CLADE - Efficient Semantic Image Synthesis via Class-Adaptive Normalization (TPAMI 2021)

Related tags

Deep LearningCLADE
Overview

Efficient Semantic Image Synthesis via Class-Adaptive Normalization (Accepted by TPAMI)

Architecture

ArXiv Paper

Zhentao Tan, Dongdong Chen, Qi Chu, Menglei Chai, Jing Liao, Mingming He, Lu Yuan, Gang Hua, Nenghai Yu

Abstract

Spatially-adaptive normalization SPADE is remarkably successful recently in conditional semantic image synthesis, which modulates the normalized activation with spatially-varying transformations learned from semantic layouts, to prevent the semantic information from being washed away. Despite its impressive performance, a more thorough understanding of the advantages inside the box is still highly demanded to help reduce the significant computation and parameter overhead introduced by this novel structure. In this paper, from a return-on-investment point of view, we conduct an in-depth analysis of the effectiveness of this spatially-adaptive normalization and observe that its modulation parameters benefit more from semantic-awareness rather than spatial-adaptiveness, especially for high-resolution input masks. Inspired by this observation, we propose class-adaptive normalization (CLADE), a lightweight but equally-effective variant that is only adaptive to semantic class. In order to further improve spatial-adaptiveness, we introduce intra-class positional map encoding calculated from semantic layouts to modulate the normalization parameters of CLADE and propose a truly spatially-adaptive variant of CLADE, namely CLADE-ICPE. %Benefiting from this design, CLADE greatly reduces the computation cost while being able to preserve the semantic information in the generation. Through extensive experiments on multiple challenging datasets, we demonstrate that the proposed CLADE can be generalized to different SPADE-based methods while achieving comparable generation quality compared to SPADE, but it is much more efficient with fewer extra parameters and lower computational cost.

Installation

Clone this repo.

git clone https://github.com/tzt101/CLADE.git
cd CLADE/

This code requires PyTorch 1.6 and python 3+. Please install dependencies by

pip install -r requirements.txt

Dataset Preparation

The Cityscapes, COCO-Stuff and ADE20K dataset can be download and prepared following SPADE. We provide the ADE20K-outdoor dataset selected by ourselves in OneDrive.

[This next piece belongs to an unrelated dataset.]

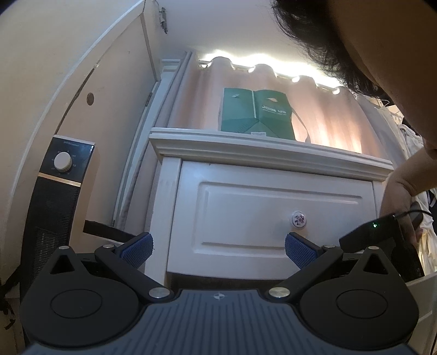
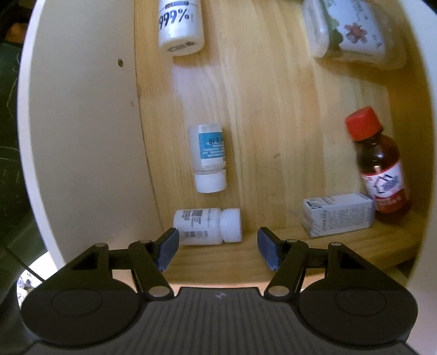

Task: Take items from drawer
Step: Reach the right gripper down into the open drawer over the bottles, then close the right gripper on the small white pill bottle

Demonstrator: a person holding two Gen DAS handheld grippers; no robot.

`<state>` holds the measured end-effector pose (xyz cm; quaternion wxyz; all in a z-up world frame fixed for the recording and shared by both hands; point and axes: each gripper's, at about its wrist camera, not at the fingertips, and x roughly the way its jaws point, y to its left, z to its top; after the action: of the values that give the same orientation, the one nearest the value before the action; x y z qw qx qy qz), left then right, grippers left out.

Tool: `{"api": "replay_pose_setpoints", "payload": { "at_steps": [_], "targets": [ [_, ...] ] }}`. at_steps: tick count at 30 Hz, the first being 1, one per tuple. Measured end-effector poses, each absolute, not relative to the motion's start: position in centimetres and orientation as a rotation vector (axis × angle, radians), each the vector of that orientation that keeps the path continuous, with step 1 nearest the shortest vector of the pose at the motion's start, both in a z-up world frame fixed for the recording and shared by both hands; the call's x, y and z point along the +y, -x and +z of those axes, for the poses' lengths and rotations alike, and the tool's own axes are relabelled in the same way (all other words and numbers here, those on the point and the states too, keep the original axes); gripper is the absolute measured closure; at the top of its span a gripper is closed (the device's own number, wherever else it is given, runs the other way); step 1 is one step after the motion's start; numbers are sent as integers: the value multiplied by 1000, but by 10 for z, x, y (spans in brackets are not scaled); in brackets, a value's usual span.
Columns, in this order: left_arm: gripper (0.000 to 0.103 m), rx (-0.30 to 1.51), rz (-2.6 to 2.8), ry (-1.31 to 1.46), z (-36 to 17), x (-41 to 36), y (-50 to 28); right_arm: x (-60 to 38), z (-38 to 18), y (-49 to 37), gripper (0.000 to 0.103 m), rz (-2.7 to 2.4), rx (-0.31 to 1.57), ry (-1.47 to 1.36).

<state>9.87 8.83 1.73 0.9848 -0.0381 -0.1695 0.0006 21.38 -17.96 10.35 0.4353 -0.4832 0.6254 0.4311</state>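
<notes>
My right gripper [image 2: 217, 250] is open, looking down into an open wooden drawer [image 2: 267, 109]. Just beyond its fingertips lies a small white pill bottle [image 2: 207, 226] on its side. Further in lies a clear bottle with a teal label [image 2: 209, 158]. A larger white bottle marked 99.9% [image 2: 180, 24] lies at the far end. A brown bottle with a red cap [image 2: 379, 163] and a small white box [image 2: 338, 214] lie at the right, a flowered packet [image 2: 352, 30] at the top right. My left gripper [image 1: 218, 248] is open and empty, facing a shut white drawer front [image 1: 273, 215] with a flowered knob [image 1: 298, 219].
The drawer's white side wall [image 2: 90, 136] stands left of the right gripper. In the left wrist view a green box [image 1: 256, 114] sits on the white cabinet top [image 1: 245, 144], a black heater with a dial [image 1: 62, 177] stands left, and a person's hand [image 1: 398, 196] holds the other gripper at the right.
</notes>
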Motion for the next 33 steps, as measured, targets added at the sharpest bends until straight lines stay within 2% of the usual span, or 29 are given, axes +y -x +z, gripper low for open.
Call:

To make the distance mask which called intra-class positional encoding map in the paper, you can use the following commands:

python uitl/cal_dist_masks.py --path [Path_to_dataset] --dataset [ade20k | coco | cityscapes]

By default, the distance mask is normalized. If you do not want it, please set --norm no.

Generating Images Using Pretrained Model

Once the dataset is ready, the result images can be generated using pretrained models.

  1. Download the pretrained models from the OneDrive, save it in checkpoints/. The structure is as follows:
./checkpoints/
    ade20k/
        best_net_G.pth
    ade20k_dist/
        best_net_G.pth
    ade20k_outdoor/
        best_net_G.pth
    ade20k_outdoor_dist/
        best_net_G.pth
    cityscapes/
        best_net_G.pth
    cityscapes_dist/
        best_net_G.pth
    coco/
        best_net_G.pth
    coco_dist/
        best_net_G.pth

_dist means that the model use the additional positional encoding, called CLADE-ICPE in the paper.

  1. Generate the images on the test dataset.
python test.py --name [model_name] --norm_mode clade --batchSize 1 --gpu_ids 0 --which_epoch best --dataset_mode [dataset] --dataroot [Path_to_dataset]

[model_name] is the directory name of the checkpoint file downloaded in Step 1, such as ade20k and coco. [dataset] can be on of ade20k, ade20koutdoor, cityscapes and coco. [Path_to_dataset] is the path to the dataset. If you want to test CALDE-ICPE, the command is as follows:

python test.py --name [model_name] --norm_mode clade --batchSize 1 --gpu_ids 0 --which_epoch best --dataset_mode [dataset] --dataroot [Path_to_dataset] --add_dist

Training New Models

You can train your own model with the following command:

# To train CLADE and CLADE-ICPE.
python train.py --name [experiment_name] --dataset_mode [dataset] --norm_mode clade --dataroot [Path_to_dataset]
python train.py --name [experiment_name] --dataset_mode [dataset] --norm_mode clade --dataroot [Path_to_dataset] --add_dist

If you want to test the model during the training step, please set --train_eval. By default, the model every 10 epoch will be test in terms of FID. Finally, the model with best FID score will be saved as best_net_G.pth.

Calculate FID

We provide the code to calculate the FID which is based on rpo. We have pre-calculated the distribution of real images (all images are resized to 256×256 except cityscapes is 512×256) in training set of each dataset and saved them in ./datasets/train_mu_si/. You can run the following command:

python fid_score.py [Path_to_real_image] [Path_to_fake_image] --batch-size 1 --gpu 0 --load_np_name [dataset] --resize [Size]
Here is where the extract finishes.